2. Identifying Purposes – Before or at the time of collecting information, they must identify the purpose for collecting the information and how it will be used.
3. Consent – Obtain consent from the individual whose personal info is being collected, used, or disclosed, with limited exceptions such as lack of mental capacity.
4. Limiting Collection – Collection must be limited to what a reasonable person would deem appropriate for the purpose, which was identified under Principle 2.
5. Limiting Use, Disclosure, and Retention – Companies can only use or disclose personal information for purposes that a reasonable person would deem appropriate.
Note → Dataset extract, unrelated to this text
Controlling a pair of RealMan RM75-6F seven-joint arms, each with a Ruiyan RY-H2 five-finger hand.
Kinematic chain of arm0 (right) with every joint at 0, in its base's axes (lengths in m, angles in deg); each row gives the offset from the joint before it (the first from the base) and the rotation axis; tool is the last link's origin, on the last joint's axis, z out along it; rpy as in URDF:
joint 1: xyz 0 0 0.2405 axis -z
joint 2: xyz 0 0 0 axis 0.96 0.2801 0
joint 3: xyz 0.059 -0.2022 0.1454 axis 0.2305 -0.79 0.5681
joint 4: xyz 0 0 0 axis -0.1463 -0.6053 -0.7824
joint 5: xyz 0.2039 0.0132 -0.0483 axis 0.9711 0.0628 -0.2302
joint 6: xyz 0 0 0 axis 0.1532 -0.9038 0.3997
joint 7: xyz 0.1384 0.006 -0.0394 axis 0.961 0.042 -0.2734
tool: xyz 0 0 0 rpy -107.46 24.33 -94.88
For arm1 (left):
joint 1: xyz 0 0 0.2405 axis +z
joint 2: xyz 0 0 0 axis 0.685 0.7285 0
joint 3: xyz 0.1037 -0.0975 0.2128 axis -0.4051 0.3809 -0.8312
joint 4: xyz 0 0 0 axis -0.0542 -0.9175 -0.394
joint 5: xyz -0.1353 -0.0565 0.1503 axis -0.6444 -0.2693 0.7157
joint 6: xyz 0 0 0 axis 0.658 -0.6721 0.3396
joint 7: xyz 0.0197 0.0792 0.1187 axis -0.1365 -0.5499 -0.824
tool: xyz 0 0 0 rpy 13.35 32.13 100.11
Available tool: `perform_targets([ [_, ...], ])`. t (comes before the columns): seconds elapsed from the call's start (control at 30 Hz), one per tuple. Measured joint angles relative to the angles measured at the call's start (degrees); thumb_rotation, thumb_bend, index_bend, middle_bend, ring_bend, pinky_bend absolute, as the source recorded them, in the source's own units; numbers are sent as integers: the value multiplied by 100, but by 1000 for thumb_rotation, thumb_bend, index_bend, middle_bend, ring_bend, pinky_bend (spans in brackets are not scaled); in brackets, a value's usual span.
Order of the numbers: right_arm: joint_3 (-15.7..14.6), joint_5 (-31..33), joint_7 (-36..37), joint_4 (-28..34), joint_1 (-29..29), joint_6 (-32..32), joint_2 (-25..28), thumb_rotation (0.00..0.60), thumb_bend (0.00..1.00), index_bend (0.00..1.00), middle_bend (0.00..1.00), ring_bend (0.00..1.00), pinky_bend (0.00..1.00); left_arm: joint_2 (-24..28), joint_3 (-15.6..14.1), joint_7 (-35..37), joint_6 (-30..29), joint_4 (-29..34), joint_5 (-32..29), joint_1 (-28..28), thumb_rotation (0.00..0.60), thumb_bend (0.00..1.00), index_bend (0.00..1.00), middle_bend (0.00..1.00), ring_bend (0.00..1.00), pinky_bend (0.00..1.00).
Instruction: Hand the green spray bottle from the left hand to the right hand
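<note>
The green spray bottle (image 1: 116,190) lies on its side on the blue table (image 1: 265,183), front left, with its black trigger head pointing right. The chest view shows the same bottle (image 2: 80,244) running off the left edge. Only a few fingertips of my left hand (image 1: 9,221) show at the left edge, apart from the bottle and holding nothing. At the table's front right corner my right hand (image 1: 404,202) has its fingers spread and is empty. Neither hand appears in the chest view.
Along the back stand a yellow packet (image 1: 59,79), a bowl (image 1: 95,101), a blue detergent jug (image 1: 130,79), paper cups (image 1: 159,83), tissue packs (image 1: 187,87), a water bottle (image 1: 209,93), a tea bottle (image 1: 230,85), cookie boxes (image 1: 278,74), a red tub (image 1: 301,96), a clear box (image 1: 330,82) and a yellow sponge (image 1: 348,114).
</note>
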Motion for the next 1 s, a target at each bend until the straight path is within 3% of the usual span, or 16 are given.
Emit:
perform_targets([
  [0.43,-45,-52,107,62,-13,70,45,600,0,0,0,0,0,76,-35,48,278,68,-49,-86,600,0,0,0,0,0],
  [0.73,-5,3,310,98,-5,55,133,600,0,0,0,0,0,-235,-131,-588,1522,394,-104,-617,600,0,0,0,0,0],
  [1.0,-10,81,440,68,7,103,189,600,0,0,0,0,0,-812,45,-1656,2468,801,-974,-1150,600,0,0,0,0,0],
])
It can only be kept as long as required to serve those purposes.
6. Accuracy – Companies must make reasonable efforts to ensure that the personal information collected is accurate and complete.
7. Safeguards – Companies must have reasonable safeguards to protect personal information, and the security level should be related to how sensitive that information is.
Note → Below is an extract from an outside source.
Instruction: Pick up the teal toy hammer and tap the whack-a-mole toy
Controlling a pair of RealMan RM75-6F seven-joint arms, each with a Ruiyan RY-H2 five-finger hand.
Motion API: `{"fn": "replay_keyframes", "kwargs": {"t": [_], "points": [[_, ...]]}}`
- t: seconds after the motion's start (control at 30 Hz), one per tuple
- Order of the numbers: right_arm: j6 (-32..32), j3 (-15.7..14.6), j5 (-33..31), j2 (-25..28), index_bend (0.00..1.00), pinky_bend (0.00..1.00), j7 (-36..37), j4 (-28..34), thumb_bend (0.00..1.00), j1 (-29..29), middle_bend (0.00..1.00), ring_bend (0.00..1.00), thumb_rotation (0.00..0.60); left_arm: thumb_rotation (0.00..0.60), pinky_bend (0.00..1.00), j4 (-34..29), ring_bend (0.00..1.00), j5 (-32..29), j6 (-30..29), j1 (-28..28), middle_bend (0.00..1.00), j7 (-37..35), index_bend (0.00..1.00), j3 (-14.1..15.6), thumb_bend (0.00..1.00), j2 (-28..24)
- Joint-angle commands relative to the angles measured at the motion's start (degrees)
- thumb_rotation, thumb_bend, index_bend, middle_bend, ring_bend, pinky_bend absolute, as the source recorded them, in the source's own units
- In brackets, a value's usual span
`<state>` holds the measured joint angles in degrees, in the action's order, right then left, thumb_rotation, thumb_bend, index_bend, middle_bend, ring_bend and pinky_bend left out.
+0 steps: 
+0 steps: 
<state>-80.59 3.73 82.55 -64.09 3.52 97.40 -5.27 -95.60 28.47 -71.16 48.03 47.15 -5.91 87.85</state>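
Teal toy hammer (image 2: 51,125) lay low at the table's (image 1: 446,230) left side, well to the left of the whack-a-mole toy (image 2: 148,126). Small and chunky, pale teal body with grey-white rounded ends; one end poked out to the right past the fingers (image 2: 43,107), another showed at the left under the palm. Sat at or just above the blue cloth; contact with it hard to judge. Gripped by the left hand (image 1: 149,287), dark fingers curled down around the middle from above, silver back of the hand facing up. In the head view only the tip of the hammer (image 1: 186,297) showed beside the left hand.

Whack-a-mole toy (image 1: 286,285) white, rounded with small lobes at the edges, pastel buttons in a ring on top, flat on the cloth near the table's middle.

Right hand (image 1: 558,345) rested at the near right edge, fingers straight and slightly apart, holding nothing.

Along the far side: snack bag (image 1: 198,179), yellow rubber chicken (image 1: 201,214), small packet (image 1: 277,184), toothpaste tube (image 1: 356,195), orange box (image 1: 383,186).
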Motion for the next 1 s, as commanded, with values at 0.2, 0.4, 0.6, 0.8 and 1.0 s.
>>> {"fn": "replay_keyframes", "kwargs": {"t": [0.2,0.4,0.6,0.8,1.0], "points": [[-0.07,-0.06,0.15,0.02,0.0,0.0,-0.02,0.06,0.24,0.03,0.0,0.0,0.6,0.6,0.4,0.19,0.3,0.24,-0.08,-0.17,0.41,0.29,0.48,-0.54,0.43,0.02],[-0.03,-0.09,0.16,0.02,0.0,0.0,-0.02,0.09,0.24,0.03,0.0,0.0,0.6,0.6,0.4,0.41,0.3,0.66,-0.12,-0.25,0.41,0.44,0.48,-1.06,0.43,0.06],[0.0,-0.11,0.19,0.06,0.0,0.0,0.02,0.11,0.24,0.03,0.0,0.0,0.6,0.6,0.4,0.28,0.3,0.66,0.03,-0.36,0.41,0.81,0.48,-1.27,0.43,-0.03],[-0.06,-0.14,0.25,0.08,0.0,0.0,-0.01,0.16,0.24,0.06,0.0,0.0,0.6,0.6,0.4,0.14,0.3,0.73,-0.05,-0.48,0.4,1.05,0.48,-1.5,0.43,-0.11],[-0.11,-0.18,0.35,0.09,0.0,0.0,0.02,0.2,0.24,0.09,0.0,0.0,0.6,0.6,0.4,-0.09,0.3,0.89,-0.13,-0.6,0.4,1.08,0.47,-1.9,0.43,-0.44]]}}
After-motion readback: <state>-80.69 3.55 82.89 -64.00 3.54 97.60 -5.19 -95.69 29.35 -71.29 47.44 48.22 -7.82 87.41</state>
8. Openness – Companies must have readily and publicly available information about their policies and practices, including the contact information of the privacy officer.
9. Individual Access – You are entitled to an explanation of how your personal information has been used, and if your request is refused you are entitled to a response that includes the legal reason(s) why.
10. Challenging Compliance (aka Provide Recourse) – Companies must have complaint handling procedures regarding the above principles and inform complainants of their avenues of recourse.
I have bolded some of the most relevant ones on the slide. Of course, what is “important” depends on what you are concerned about — if you are concerned about data breaches, number 7 will be most important to you. If you are concerned about your information being used for a purpose you don’t know about, then numbers 2, 3 and 9 might be most important to you.
Overall, remember that your main protections are your ability to give consent, and how a court construes what is “reasonable” or the “reasonable person.” So, before you give your genetic information to a Direct-to-Consumer genetic testing company, remember you have every right to ask them the purpose of collecting (since other principles also depend on the “purpose”), what safeguards it will have against data breaches, and to refuse to allow them to share your test results to third parties such as marketers or pharmaceutical companies. And, you have the ability to withdraw your consent at any time — though from a logistics standpoint, it is probably more convenient to refrain from giving your genetic information in the first place.
Thank you for listening to my presentation and I hope you found it interesting!”